マムゼル(Mam’selle)とはマドモアゼルのこと。作曲は、Edmund Goulding (1891-1959)、映画「グランドホテル」の監督として映画史に名を残す、名監督でもある。この映画の影響を受けて、「グランドホテル形式」と呼ばれる、多くの映画が生まれた。
特定の主人公がいるというよりは、偶然一箇所に集まることになった人々が、それぞれの隠された事情に突き動かされて人生模様を描いていく。私がこの言葉を初めて知ったのは、映画「タワーリング・インフェルノ」の解説だ。その後も、空港や客船など、舞台を変えてグランドホテル形式の映画、多くはパニック映画が製作された。

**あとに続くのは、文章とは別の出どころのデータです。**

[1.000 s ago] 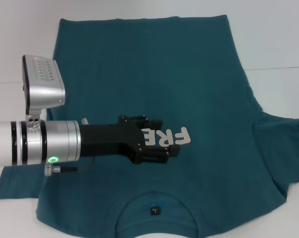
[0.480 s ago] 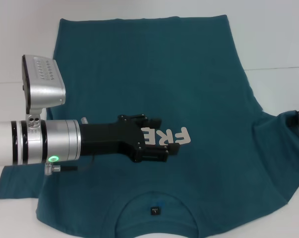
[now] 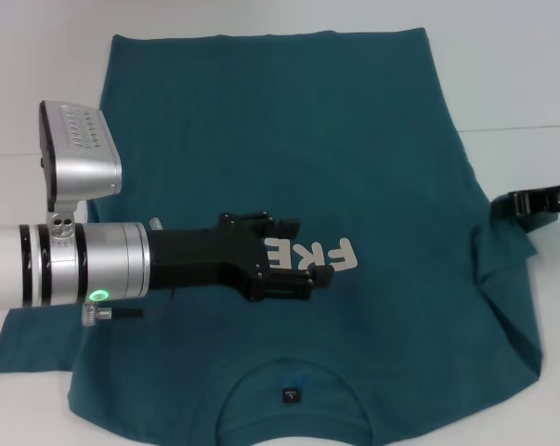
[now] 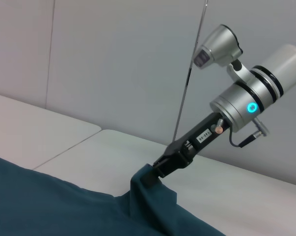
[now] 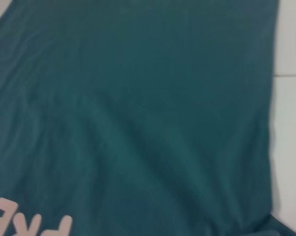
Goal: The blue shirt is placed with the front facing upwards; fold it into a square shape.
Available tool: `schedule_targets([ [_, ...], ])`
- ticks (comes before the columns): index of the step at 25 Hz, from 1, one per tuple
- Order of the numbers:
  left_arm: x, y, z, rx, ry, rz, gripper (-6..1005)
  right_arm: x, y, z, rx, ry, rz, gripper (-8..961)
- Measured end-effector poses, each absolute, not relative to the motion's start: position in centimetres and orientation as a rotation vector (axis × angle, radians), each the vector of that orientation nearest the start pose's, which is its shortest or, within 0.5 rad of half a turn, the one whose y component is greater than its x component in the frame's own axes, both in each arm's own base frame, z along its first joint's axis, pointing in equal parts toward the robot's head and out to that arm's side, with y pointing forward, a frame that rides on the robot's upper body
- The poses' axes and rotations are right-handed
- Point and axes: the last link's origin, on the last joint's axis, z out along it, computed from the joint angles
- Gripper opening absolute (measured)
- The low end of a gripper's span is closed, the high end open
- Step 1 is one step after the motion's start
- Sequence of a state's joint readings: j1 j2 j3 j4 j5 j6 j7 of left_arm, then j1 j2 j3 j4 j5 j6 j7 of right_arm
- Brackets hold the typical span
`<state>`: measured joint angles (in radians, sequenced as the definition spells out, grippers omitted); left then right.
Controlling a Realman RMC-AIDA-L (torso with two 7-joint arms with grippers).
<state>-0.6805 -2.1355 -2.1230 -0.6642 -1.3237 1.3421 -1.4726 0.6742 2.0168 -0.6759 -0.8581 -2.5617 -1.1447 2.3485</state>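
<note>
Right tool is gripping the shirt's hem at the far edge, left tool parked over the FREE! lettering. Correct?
Not quite. The right tool has the blue shirt by its sleeve on the robot's right side, not the far hem; the left wrist view shows cloth bunched at its tip. The left tool does sit over the FREE! lettering.

**Three cameras around one blue shirt**

The head camera looked forward and down from above the blue shirt (image 3: 289,186), taking in nearly the whole garment on the white tabletop (image 3: 512,65), with the collar nearest the camera and the hem farthest. The left wrist camera sat low above the shirt and faced across it toward the right tool (image 4: 155,178) at the garment's edge, a grey wall behind. The right wrist camera looked closely down on the shirt's chest. It shared the white lettering (image 5: 30,223) with the head view.
</note>
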Motion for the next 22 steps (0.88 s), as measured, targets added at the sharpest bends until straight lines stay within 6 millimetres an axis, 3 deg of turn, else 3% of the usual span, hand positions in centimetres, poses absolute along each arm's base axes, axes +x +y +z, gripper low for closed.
schedule_targets([
  [9,-17.6,36.8,-5.3,-2.837,-0.474,-0.693,873,27.7,42.6,6.5,-2.109,1.292,0.11,31],
  [22,-17.5,36.9,-5.3,-2.836,-0.467,-0.693,873,26.6,42.9,5.7,-2.169,1.238,0.106,31],
])
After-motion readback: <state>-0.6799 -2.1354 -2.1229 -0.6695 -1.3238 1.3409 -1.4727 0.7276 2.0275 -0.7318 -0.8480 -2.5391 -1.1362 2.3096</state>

マムゼルの曲自体は、かろうじてああこれかと思い出す程度だが、美しく聞きやすい、これぞポピュラー・ミュージックというメロディで、今聞いても古さを感じない。
演奏のBeegie Adiarは、以前もAs Time Goes Byで登場した、80歳のジャズピアニスト。一体何回同じ曲を弾いたのだろうと思わせるほど安心感のある演奏である。また、年齢のせいか、古い曲も自然に取り上げているので、パブリック・ドメインの名曲揃いなのも嬉しい。